Looking for something a little different to serve at Thanksgiving this year? Few recipes are as closely tied to New England's colonial history as hasty pudding. Although its roots reach back to Europe, this grain-based dessert began evolving into a uniquely American staple when North American settlers first landed on Plymouth Rock. Hasty pudding has nearly disappeared from modern American tables and cookbooks. However, fall might just be the perfect time to revisit this traditional dish. Here is everything you need to know about hasty pudding.
What is hasty pudding?
According to the Oxford Dictionary, hasty pudding is "a mush containing cornmeal or wheat flour stirred to a thick batter in milk or water." The consistency is similar to that of a porridge and it is eaten while still warm. Modern day recipes are often topped with ice cream or whipped cream and plated with a more attractive presentation than the more rustic original version.
When was it first created?
While hasty pudding is often associated with colonial times, it actually dates back farther than that. According to Jeri Quinzio's Pudding: A Global History, hasty pudding was eaten as early as the 1600s, although similar dishes by other names go back even farther. Quinzio writes:
The origins of hasty pudding go back to the Middle Ages when gruels or porridges of flour or oats mixed with milk or water were cooked in a pot over a fire.
Is it known by any other names?
Another common name for hasty pudding is Indian pudding. The recipes are very similar, except Indian pudding — also known as Indian mush or Indian meal — includes molasses and oftentimes ginger and nutmeg as additional flavorings.
Why is it called 'hasty pudding'?
While many different puddings and porridges were popular dishes during the seventeenth century, some recipes required that it be cooked for hours over a low fire.

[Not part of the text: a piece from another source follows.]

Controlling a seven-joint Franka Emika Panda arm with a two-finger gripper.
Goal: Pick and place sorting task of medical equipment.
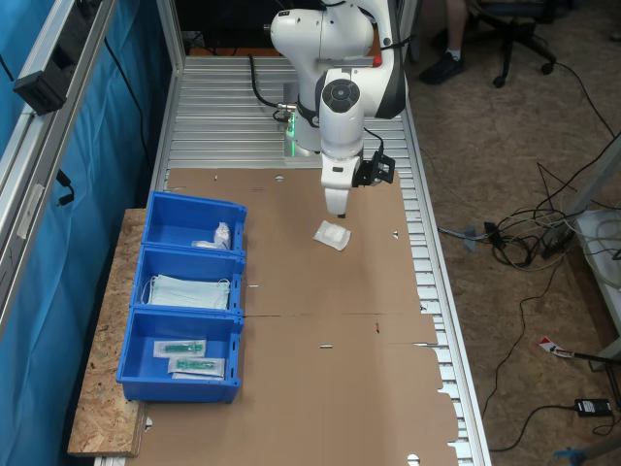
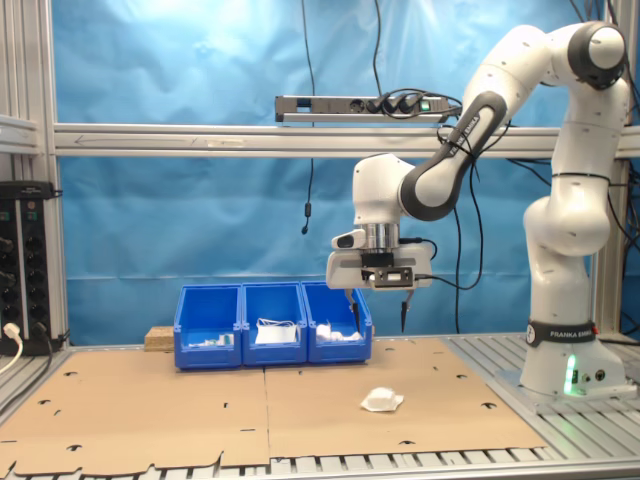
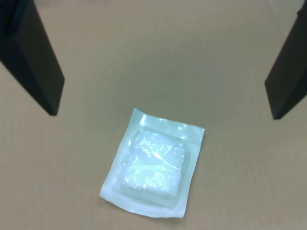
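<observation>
The medical equipment, a small white square packet (image 1: 332,235), lies flat on the brown cardboard (image 1: 320,388). In the second exterior view the packet (image 2: 382,401) rests near the cardboard's front edge. My gripper (image 1: 340,210) hangs a good way above it, fingers pointing down. In the second exterior view the gripper (image 2: 379,319) is open with nothing between its fingers. In the wrist view the two dark fingers (image 3: 36,67) stand wide apart around the gripper midpoint (image 3: 165,115), and the crinkled packet (image 3: 153,165) sits on the cardboard a little off that midpoint.
Three blue bins stand in a row at the cardboard's edge: one with white packets (image 1: 192,224), one with pale-blue masks (image 1: 188,283), one with clear packets of green items (image 1: 180,357). The arm's base (image 2: 565,380) is on the metal table. A person's foot (image 1: 441,66) and cables are on the floor.
</observation>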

Those pudding recipes that were able to be made in a quicker fashion became known as "pudding in haste" or "hasty pudding" due to their fast cooking time.
Where was it invented?
While the dish has British roots, early Americans settlers made the dish their own in the New World. One of the main differences between the two is that the British preferred the use of flour, while most Americans used ground corn — a crop that was readily available in the colonies. While it originally only contained grains and milk or water, later versions included sugar or molasses as a sweetener and often eggs, raisins, and spices.
In "From the Kitchen" published in The American Magazine and Historical Chronicle, Jan Longone discusses the differences between the American and British versions:
We do know that the techniques used in making Indian or Hasty Pudding are age old. We also know that specific pudding recipes very similar in nature appear in early English cookbooks, but these use wheat flour, rye flour, oatmeal, ground rice, crumbled bread or cake, or other cereals and starches in place of the corn meal. Further, there are records that various Indian tribes in the New World were making some form of corn meal gruel or pudding. But it is exactly the combination of the ancient techniques with the indigenous New World crop, corn, flavored with the colonial products of ginger, nutmeg, and molasses, which I believe make Indian pudding a contender for our national dish.
When was the recipe first published?
One of the first cookbooks to reference hasty pudding was Robert May's The Accomplisht Cook published in 1660 in England, which includes three variations. However, the recipe surfaced again in early American cookbooks such as Hannah Glasse's The Art of Cookery Made Plain and Easy published in 1774. In the book, she includes a recipe for flour hasty pudding, oatmeal hasty pudding, fine hasty pudding, and hasty fritters. For the simplest and most common version — flour hasty pudding — Glasse suggests:
Take a quart of milk and four bay leaves, set it on the fire to boil, beat up the yolks of two eggs, and stir in a little salt. Take two or three spoonfuls of milk, and beat in with your eggs, and stir in your milk, then, with a wooden spoon in one hand, and the flour in the other, stir it in till it is of a good thickness, but not too thick. Let it boil, and keep it stirring, then pour it into a dish, and flick pieces of butter here and there.
In addition to appearing in various cookbooks, the dish also makes a cameo in the American classic, "Yankee Doodle Dandy." The second verse of the song reads:
Father and I went down to camp
Along with Captain Gooding
And there we saw the men and boys
As thick as hasty pudding
Are there different variations?
According to The Revolutionary War Era by Randall Huff, there were many different variations of the recipe during Colonial times. Each household put their own spin on the dish, adding or omitting ingredients for different flavors.
Sometimes New Englanders would add pumpkin to their pudding, and another popular variation added wheat flour to the hasty pudding recipe, which would then be baked for Johnnycake, or hoecake.